3. Khan Noonien Singh, Star Trek II: The Wrath Of Khan
While Khan meets the criteria of a villain who made a vengeful return after an on-screen defeat earlier in their franchise’s canon, his Moby Dick-infused revenge story was the first time he appeared on film—Ricardo Montalbán reprised his role from the Star Trek TV episode “Space Seed.” Exiled with his followers to the uncolonized planet Ceti Alpha V, The Wrath Of Khan finds the charismatic leader hellbent on seizing power from Captain Kirk after his new planet became uninhabitable. It’s often pointed out that Khan and Kirk never share the screen throughout the tense, peerless space adventure film, but the distance between the control bridges of their respective starships feels central to Khan’s eventual defeat (albeit a costly one, with Spock sacrificing his life).

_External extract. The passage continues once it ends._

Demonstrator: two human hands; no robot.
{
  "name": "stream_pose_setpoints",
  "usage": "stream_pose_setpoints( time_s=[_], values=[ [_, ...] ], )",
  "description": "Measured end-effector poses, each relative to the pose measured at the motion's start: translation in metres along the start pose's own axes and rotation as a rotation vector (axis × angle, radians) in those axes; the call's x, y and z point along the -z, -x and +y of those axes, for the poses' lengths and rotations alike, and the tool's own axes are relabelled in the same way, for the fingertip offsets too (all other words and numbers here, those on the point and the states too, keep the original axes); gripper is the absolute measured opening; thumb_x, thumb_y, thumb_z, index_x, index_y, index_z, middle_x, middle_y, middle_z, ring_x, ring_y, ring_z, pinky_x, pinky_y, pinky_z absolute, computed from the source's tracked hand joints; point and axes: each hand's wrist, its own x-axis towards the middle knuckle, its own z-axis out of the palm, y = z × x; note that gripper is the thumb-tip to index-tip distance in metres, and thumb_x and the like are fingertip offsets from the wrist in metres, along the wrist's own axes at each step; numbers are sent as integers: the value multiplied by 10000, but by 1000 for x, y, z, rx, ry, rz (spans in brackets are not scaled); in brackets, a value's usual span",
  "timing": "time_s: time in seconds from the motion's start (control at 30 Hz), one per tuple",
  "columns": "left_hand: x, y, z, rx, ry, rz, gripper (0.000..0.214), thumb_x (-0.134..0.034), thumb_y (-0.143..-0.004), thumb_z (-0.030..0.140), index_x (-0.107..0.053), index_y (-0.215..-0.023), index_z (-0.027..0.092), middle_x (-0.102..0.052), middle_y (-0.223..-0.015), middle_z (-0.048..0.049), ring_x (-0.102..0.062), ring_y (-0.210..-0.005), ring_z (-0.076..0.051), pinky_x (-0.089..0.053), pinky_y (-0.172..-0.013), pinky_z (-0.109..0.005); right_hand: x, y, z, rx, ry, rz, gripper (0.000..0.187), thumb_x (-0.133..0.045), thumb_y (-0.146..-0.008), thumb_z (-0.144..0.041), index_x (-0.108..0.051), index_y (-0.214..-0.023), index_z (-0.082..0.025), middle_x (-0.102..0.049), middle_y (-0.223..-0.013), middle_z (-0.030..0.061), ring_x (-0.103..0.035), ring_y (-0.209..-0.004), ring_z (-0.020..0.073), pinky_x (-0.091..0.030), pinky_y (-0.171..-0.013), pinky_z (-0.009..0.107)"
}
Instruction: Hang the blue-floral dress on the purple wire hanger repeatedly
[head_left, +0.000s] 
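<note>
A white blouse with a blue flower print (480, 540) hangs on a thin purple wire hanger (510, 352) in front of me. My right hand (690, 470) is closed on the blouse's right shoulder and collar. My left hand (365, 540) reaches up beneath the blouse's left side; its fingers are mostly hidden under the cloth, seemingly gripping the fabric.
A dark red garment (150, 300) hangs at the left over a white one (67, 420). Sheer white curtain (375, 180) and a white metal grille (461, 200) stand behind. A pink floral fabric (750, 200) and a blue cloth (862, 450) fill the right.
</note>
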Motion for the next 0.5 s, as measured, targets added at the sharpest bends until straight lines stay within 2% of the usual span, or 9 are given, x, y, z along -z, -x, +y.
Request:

Khan is forever chasing an image of Kirk, closer to his enemy than during his exile, but further than he was in “Space Seed.” The fanatical nature of Khan’s comeback may have gotten him further than other vengeful foes on this list, but the fact that he did it, to quote both Khan and Captain Ahab, “for hate’s sake” blinded him from his enemies’ pragmatic and logical countermeasures.
2. Frankenstein’s Monster, The Bride Of Frankenstein
Categorizing Frankenstein’s monster as a villain does a disservice to the sensitivity of James Whale’s Gothic interpretation of Mary Shelley’s novel, but there’s no denying that the stitched flesh and lumpy proportions of the creature became monster movie iconography in the near-century of horror that followed. At the end of Frankenstein, it seems the monosyllabic monolith died in a terrific windmill fire—but he emerges in The Bride Of Frankenstein even more lost and alone than before. This comeback is one for the history books because the human mob pursuing the Monster is more responsible for his villainous reputation than his actual actions, and when his sincere but ill-fated demand for companionship falls apart almost immediately, it feels less like a comforting return to normality but rather a sober reminder that the world sees the happiness of such outsiders as a profoundly dangerous thing.
1. Agent Smith, The Matrix Reloaded, The Matrix Resurrections
How do you kill an AI program embedded deep in the code of a titanic machine? As The Matrix Reloaded informs us, you can’t. The snarling, smooth tones of Agent Smith return as a renegade program linked to Neo after he “deletes” him in the first film’s climax. An AWOL Smith is a terrifying existential concept for the sequels, but makes for a deliciously unhinged character. Actor Hugo Weaving grows more elastic and expressive as the character overrides the code, DNA, and consciousness of countless beings. When Smith returns in The Matrix Resurrections, he has to be awoken—living in the shell of Neo’s business partner, stripped of his copying powers but burdened with a romantic view of his bond with his messianic archrival. Smith’s multiple comebacks remain unparalleled because his original appearance as the leader of a strict, ordered bureaucracy of Matrix cops is completely transformed in subsequent appearances. He is increasingly defined by the person who destroyed him, but possesses the ability to question that relationship with a playful, if unstable critical mind. When he mounts a comeback, he’s smarter and more insane.